EXERCISE PROMPT:
All lines with the word "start" in the material below are required.
┏━━
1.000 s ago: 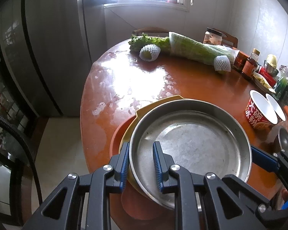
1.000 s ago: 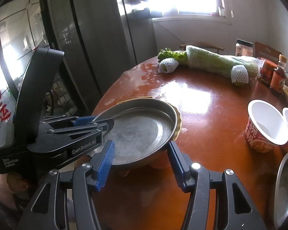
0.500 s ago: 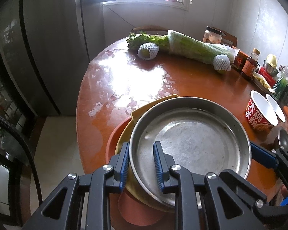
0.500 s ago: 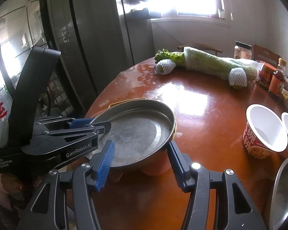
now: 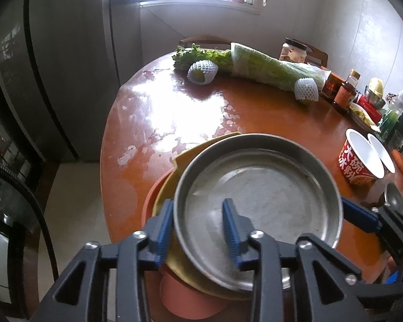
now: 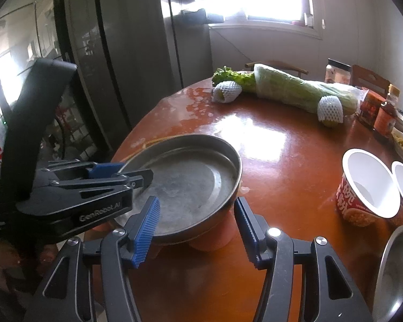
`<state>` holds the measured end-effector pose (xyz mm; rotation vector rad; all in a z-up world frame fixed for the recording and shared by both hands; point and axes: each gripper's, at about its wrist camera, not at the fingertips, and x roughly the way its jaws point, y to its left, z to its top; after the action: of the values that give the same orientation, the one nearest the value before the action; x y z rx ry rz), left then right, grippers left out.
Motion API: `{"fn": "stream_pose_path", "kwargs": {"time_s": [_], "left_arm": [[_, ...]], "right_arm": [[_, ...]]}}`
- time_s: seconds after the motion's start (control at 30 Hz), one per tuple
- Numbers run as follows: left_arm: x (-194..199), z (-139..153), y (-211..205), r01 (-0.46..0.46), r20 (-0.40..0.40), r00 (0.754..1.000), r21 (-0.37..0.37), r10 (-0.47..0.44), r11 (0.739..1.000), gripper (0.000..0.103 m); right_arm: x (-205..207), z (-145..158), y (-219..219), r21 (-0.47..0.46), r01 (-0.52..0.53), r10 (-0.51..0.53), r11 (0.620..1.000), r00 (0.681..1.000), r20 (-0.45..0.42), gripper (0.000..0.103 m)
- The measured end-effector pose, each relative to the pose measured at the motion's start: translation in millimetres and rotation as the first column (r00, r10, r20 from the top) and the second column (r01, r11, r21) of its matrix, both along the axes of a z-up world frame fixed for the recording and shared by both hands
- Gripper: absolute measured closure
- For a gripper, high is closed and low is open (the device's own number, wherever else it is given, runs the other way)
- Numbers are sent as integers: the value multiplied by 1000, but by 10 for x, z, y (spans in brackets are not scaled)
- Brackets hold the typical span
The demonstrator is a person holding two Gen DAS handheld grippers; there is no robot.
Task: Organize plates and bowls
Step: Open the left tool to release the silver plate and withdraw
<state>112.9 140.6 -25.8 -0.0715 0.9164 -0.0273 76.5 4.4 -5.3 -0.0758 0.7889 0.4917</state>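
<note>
Steel pan: round shallow stainless-steel pan [image 5: 258,196] tops a stack near the table's near-left edge, resting on a yellow plate [image 5: 182,161], itself on a terracotta-red plastic dish [image 5: 153,198].
Table: round glossy red-brown wooden table [image 5: 255,112], glare and pale smears across its far-left part.
Left gripper: black, blue-padded left gripper [image 5: 198,230] straddles the pan's near rim, one pad outside, one inside; its jaws have just been opening, and a gap shows beside the inner pad, so the rim is no longer pinched.
Right gripper: right gripper [image 6: 196,230] hovers at the pan's near-right side, fingers parted and empty, touching nothing.
Writing: "GenRobot.AI" in pale letters on the left gripper's body, seen from the right wrist view.
Cup label: red paper noodle cup [image 6: 368,187] with a white inside carries large white Chinese characters; a second cup touches it on the right.
Steel bowl: small steel bowl [image 6: 397,271] at the right edge.
Far side: wrapped green cabbage [image 5: 271,67], two foam-netted fruits, jars and sauce bottles, labels unreadable.
</note>
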Motion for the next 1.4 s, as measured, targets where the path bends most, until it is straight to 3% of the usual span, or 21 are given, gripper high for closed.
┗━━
RESULT OF THE EXERCISE:
- time_s: seconds after the motion's start (control at 30 Hz), one per tuple
- The measured end-effector pose, each relative to the pose measured at the motion's start: translation in millimetres and rotation as the first column (r00, r10, r20 from the top) and the second column (r01, r11, r21) of its matrix, both along the axes of a z-up world frame fixed for the recording and shared by both hands

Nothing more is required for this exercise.